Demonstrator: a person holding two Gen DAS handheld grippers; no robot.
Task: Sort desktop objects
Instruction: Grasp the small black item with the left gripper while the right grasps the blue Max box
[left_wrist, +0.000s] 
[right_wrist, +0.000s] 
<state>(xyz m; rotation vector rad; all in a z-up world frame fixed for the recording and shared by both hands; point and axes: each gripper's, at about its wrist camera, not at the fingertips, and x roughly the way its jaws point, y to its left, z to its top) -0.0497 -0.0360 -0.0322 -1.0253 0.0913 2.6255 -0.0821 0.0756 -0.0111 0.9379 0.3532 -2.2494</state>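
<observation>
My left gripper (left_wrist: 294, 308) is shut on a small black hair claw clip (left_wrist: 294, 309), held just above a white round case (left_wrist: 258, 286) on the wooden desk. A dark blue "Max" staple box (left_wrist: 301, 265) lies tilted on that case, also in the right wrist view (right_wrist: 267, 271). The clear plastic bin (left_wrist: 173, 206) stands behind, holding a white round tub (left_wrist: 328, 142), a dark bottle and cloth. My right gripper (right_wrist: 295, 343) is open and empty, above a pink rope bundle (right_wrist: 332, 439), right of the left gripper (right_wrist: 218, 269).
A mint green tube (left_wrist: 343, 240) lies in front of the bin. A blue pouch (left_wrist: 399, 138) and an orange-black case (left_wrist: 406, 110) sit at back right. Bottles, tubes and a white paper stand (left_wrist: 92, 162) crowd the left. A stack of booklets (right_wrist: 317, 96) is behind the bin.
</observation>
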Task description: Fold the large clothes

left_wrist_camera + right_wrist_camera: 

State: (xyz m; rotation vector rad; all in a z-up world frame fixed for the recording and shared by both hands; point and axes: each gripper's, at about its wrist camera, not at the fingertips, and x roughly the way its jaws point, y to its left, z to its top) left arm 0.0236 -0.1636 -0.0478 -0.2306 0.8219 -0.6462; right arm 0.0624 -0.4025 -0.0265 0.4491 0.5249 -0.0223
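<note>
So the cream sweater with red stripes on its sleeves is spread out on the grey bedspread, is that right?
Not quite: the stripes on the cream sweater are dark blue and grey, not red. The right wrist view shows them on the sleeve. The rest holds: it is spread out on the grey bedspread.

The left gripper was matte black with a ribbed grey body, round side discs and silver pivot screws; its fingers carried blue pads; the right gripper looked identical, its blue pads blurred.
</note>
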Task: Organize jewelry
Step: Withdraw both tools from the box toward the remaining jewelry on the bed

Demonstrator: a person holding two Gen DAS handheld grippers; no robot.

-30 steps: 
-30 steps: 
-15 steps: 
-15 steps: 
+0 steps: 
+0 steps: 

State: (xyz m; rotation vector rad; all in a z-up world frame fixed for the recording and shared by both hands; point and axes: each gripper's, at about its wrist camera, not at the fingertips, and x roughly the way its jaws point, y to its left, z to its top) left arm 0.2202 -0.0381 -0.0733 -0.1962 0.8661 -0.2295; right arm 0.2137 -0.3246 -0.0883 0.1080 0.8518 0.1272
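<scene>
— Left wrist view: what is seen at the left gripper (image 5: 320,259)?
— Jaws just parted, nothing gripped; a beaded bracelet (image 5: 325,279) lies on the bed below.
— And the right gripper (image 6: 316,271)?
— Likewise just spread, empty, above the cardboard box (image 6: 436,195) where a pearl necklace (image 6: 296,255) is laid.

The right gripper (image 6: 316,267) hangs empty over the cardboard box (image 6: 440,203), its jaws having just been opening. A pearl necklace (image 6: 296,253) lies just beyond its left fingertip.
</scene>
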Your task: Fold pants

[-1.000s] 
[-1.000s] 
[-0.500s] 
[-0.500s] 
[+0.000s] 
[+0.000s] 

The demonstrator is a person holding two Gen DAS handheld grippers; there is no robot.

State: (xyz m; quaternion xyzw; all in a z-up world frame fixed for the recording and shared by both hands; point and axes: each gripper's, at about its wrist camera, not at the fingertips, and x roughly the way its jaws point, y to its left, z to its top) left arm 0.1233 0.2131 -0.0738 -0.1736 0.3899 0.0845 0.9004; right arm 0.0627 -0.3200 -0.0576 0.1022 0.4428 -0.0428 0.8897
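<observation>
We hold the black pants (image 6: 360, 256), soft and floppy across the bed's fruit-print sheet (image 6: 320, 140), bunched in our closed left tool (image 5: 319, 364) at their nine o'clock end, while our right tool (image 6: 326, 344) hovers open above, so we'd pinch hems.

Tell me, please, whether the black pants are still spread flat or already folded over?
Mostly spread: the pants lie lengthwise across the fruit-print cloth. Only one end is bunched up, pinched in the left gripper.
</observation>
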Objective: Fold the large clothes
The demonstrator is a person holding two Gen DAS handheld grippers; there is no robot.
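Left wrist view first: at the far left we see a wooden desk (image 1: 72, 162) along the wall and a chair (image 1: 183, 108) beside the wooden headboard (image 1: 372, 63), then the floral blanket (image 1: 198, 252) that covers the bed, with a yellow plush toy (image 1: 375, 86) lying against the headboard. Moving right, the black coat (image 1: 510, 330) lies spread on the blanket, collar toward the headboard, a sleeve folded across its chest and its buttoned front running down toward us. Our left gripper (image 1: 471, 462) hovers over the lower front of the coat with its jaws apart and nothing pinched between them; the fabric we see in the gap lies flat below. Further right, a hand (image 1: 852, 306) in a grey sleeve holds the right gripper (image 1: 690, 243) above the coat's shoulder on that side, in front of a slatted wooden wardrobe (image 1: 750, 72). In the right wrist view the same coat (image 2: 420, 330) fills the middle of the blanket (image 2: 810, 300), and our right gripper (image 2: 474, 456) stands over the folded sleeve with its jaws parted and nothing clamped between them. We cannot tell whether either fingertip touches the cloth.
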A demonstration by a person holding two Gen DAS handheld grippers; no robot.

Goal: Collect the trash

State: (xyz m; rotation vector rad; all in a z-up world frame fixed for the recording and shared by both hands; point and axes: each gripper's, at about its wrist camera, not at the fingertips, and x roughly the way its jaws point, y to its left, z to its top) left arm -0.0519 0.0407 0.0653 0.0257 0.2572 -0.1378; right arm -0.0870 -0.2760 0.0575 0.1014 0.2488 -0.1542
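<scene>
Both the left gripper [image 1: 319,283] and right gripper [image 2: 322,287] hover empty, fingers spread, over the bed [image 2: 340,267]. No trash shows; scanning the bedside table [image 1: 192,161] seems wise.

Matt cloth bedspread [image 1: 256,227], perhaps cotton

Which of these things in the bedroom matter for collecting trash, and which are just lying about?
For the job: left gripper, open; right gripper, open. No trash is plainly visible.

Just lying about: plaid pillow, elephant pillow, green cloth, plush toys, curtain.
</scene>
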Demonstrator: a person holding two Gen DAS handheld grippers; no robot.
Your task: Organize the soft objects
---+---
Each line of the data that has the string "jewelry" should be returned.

> _Exercise response_:
Task: Organize jewelry
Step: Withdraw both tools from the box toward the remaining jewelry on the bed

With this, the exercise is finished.